Cleaner tail pipes with 93 octane

Messages
386
Location
NYC
Hey everyone, I've recently switched to premium and noticed my car's exhaust tips aren't as black as they used to be with regular fuel. I think my turbo DI engine prefers higher octane rated fuel, my manual allows for 87 octane but using 93 offers around 10 more horsepower. Fuel economy seems to be improved slightly, my "miles to empty" meter has been increasing after each fill-up. Has anyone experienced similar results using premium fuel? I know some of these changes I'm seeing could be all in my head but Hyundai has released statements indicating the ECU can take advantage of premium fuel. -Thanks
 
Messages
16,016
Location
N.H, U.S.A.
Makes sense on the turbo - even my little fit gets black tailpipies when the ecu pulls timing and ramps up egr to deal with a tank of mysteriously very low octane fuel*. The fit does have over 10.5-1 compression and high cyl pressure at 4K+ rpm when the vtec kicks in. Octane rating can drop well below 87 if E10 phase separates due to water content above 0.3%.
 
Messages
10,008
Location
Upstate NY
Yep, my turbo Cruze sees noticeably better fuel economy and power running 93 octane over 87. It's cheaper per mile to put in premium than regular in that car. Our Fit doesn't seem to care one way or the other. It runs fine on 87 and not any differently on 93.
 
Messages
1,429
Location
quebec canada
Was gona say you likely baught gas without ethanol(cheer)but its unlikely .lot of state have unreasonably high limit .i hear shell v-power is ethanol free .if you did buy a gas without ethanol at 93. Octane ?there would be a huge difference . Lese then the brand top priced gas usually have ethanol .only top tier is usually without ethanol(at least in quebec.)they sell so little pmtop tier that it is almost irelevent value .so goverment worded law so its acceptable everybody happy everybody win. Gas as 114000 btu Ethanol has 74100 btu (about) As you can see it isnt helping on performance side,in low concentration tho you would want its benefit even if you loose a bit of power,but here is the rub ,most of the time you get too much of it.sweat spot is 1 or 2% of ethanol.so you likely baught low % ethanol gas.lucky you.south carolina isnt so lucky
 
Messages
17,238
Location
Upper Midwest
Why ouch? Octane is the same. You can have other issues with ethanol, but an octane rating is an octane rating.
Originally Posted By: yvon_la
Originally Posted By: Boomer
Shell V Power pumps here say "Up to 10% ethanol".
outch
 
Messages
2,806
Location
Michigan
can someone care to explain why power/mpg varies with 87 gas from different stations? in my diesel, I find the same, and when I researched it, it was attributed to the cetane rating of the diesel.
 
Messages
13,616
Location
Frisco, TX
Originally Posted By: stockrex
can someone care to explain why power/mpg varies with 87 gas from different stations? in my diesel, I find the same, and when I researched it, it was attributed to the cetane rating of the diesel.

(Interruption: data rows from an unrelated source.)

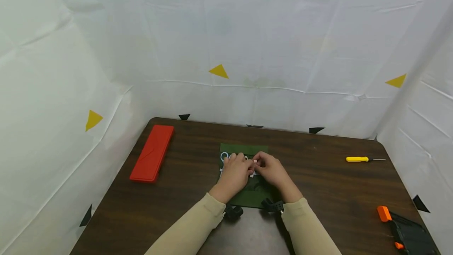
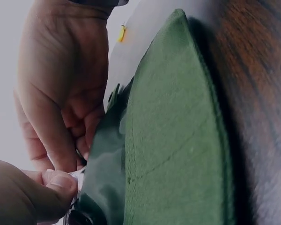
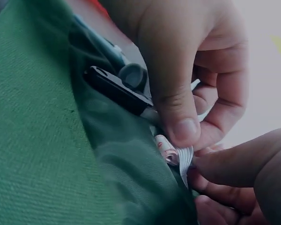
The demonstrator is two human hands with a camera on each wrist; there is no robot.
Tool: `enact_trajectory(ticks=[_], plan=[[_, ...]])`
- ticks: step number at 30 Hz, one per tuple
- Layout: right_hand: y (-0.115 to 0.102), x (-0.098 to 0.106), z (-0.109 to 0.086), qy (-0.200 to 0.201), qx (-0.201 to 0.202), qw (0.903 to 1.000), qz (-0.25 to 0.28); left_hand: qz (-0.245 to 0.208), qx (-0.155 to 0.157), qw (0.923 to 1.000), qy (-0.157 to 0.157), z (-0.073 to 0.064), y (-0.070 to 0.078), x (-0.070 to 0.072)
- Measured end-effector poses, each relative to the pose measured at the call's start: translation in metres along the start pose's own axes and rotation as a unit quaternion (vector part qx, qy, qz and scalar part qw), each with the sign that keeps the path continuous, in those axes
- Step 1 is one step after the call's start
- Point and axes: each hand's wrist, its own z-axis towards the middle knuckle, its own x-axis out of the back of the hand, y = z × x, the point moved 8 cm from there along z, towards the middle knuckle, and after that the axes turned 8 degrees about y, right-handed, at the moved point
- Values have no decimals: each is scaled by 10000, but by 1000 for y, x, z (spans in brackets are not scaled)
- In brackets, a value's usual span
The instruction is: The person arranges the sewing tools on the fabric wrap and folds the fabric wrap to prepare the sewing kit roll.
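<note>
A green fabric tool pouch lies unfolded on the table, with a white elastic band across it. My left hand pinches the band near a small white roll with red print; its thumb presses there. From the other side my right hand pinches at the roll, whose far end is mostly hidden by fingers. Light-blue scissor handles show beside my left hand. A black-handled tool sits in the pouch in the right wrist view.
On the brown table a red case lies at the left. A yellow screwdriver lies at the right, and a black-and-orange tool is at the near right edge. White sheets hang around the table.
</note>
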Motion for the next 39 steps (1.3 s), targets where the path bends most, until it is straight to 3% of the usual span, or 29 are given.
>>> enact_trajectory(ticks=[8,14,19,27,32,39], plan=[[3,-2,-1,-362,-178,9989,239,56,124,9998,-170,0,-2,-7],[9,0,-2,-366,-654,9956,557,-99,193,9997,-127,0,-3,-5],[7,1,-2,-422,-644,9951,615,-109,172,9997,-112,1,-2,-5],[5,-5,-2,-391,-452,9981,175,48,191,9997,-135,0,-3,-9],[6,-6,-2,-415,-718,9964,162,62,142,9998,-128,0,-2,-8],[6,-9,-4,-508,-749,9958,129,-113,128,9997,-177,-1,-2,-2]])
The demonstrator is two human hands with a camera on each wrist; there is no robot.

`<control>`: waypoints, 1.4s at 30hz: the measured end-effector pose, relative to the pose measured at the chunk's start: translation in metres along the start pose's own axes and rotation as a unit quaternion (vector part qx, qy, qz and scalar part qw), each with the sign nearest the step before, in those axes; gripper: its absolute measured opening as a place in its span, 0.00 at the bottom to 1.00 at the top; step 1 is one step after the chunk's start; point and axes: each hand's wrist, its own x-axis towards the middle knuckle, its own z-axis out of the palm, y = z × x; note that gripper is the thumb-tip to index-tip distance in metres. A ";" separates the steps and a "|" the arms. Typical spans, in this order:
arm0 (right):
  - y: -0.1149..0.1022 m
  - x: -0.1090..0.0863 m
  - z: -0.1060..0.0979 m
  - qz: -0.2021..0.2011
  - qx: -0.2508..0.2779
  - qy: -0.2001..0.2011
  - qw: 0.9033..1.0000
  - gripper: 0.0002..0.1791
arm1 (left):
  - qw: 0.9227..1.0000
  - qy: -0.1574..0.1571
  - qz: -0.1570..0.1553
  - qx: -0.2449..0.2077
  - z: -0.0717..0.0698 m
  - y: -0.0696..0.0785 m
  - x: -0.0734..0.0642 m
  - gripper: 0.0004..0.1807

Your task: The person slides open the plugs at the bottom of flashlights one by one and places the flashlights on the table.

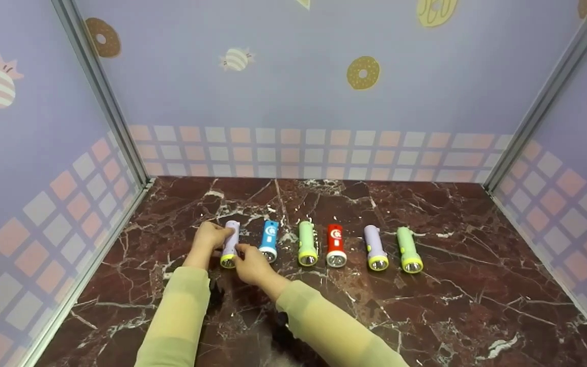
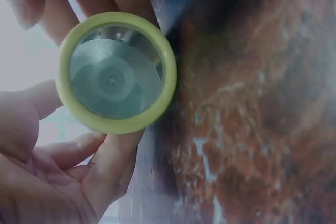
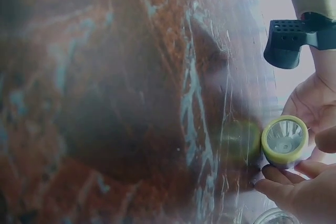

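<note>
The left hand (image 1: pixel 210 237) and right hand (image 1: pixel 251 262) both pinch the lilac torch (image 1: pixel 231 238), the left on its body, the right near its yellow rim (image 2: pixel 116 125). This torch lies on the worktop (image 1: pixel 451 316), nearest the left edge, lens towards the front edge. Towards the right edge follow a blue torch (image 1: pixel 270 234), green torch (image 1: pixel 306 239), red torch (image 1: pixel 335 242), second lilac torch (image 1: pixel 373 242) and second green torch (image 1: pixel 406 244).

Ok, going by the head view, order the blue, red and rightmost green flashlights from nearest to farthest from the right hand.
1. Blue flashlight: just beyond the right hand, slightly right.
2. Red flashlight: farther right, fourth from left.
3. Rightmost green flashlight: row's right end.
</note>
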 end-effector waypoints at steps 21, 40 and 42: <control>-0.006 0.001 -0.013 0.021 0.089 0.063 0.994 0.22 | 0.997 0.042 0.043 -0.043 0.000 0.019 -0.013 0.26; 0.004 0.004 -0.037 -0.018 0.164 0.121 0.979 0.23 | 0.992 0.049 0.087 -0.075 0.018 0.046 -0.024 0.23; 0.006 0.004 -0.040 -0.017 0.174 0.120 0.977 0.24 | 0.991 0.051 0.095 -0.077 0.020 0.047 -0.025 0.24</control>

I'm not sure I understand. You're implying not all gas is created equal? And that you've measured that?
 
Messages
669
Location
North Bend
Originally Posted By: stockrex
can someone care to explain why power/mpg varies with 87 gas from different stations?

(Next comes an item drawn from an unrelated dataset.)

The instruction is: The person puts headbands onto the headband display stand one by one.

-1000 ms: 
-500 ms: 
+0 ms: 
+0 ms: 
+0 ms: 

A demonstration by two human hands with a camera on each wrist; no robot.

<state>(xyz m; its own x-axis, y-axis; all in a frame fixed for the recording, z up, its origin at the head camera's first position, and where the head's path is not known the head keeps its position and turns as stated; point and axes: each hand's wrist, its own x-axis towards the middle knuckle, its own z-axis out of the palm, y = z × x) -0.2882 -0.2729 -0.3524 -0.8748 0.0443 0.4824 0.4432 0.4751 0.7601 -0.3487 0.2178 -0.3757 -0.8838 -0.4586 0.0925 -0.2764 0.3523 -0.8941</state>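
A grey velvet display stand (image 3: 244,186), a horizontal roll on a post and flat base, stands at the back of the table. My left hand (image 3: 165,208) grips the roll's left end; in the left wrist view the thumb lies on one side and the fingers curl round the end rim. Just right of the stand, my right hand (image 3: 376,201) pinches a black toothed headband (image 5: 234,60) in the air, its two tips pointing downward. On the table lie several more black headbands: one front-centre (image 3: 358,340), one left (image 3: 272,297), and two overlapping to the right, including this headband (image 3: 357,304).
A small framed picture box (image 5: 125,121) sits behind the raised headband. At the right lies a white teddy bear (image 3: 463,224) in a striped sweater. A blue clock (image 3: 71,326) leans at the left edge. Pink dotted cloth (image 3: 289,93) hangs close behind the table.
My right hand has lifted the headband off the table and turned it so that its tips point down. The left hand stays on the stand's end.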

Different additive packages in the gas. More or less ethanol content in the gas (there could be seasonal variations on this as well). Possibly issues with tank cleanliness or other maintenance at the individual station. In a given area, most gasoline arrives by pipeline, frequently from the same refinery. But it's possible that an area is served by multiple pipelines so it's possible to get fuel from more than one refinery.
 
Messages
5,108
Location
Columbus,Nebraska
I have used Sinclair 89 octane E-10 in my 04 Camry V6 since new ,and there is no carbon build in the exhaust tip or part of muffler which can be seen.The Sinclair station in our town recently closed and I have gone to the Shell truck stop for fuel. I decided to try the 91 octane without ethanol the last fill up and I can't detect any difference at all.
 

gathermewool

Site Donor
Messages
8,927
Location
New England
It makes no sense to use lower octane than recommended? I don't recall any owner's manual ever stating, "we recommend the use of 87 AKI and no higher, unless you really, really want that extra HP and MPG." I bet the engineers sigh in frustration when the marketing fellows tell them that they need the ECM to run most efficiently on premium, but to also not grenade itself if regular is used, so they can market this potentially (note, I did say potentially) false economic benefit to the "I want my cake and to eat it, too" crowd. Now, that's not to say that an engine with high compression or a forced induction can't be designed to run better and more efficiently than a similarly-spec'd lower-conpression or NA engine on regular octane fuel, but I'd bet that advertising the top MPG and HP numbers and that only regular fuel is required, all in the same breath, is more about marketing than practicality. Finally, if your engine is designed for 87,but can take advantage of higher octane, then increasing octane slightly (e.g., 89 or 91 AKI) makes more sense to me than going straight to 93. Heck, even engines designed to run premium and NOT ever regular octane have to account for the extremely low grade 91 AKI found in states like CA.
 
Messages
5,763
Location
Da Swamp
My Regal's manual, like that of a great many non-performance cars, says 87 or higher. However -- The code LAF 2.4L DI non-turbo engine in my car is supposed to have 11.4:1 compression. Would that be high enough that running a tank of 93 or even 89 might result in a little more power and drivability? Not necessarily gas mileage. I tried it in my Park Avenue with the NA 3.8 engine, and the mileage went down. But what about seat-of-the-pants drivability?
 
Messages
13,616
Location
Frisco, TX
Originally Posted By: Benzadmiral
My Regal's manual, like that of a great many non-performance cars, says 87 or higher. However -- The code LAF 2.4L DI non-turbo engine in my car is supposed to have 11.4:1 compression. Would that be high enough that running a tank of 93 or even 89 might result in a little more power and drivability? Not necessarily gas mileage. I tried it in my Park Avenue with the NA 3.8 engine, and the mileage went down. But what about seat-of-the-pants drivability?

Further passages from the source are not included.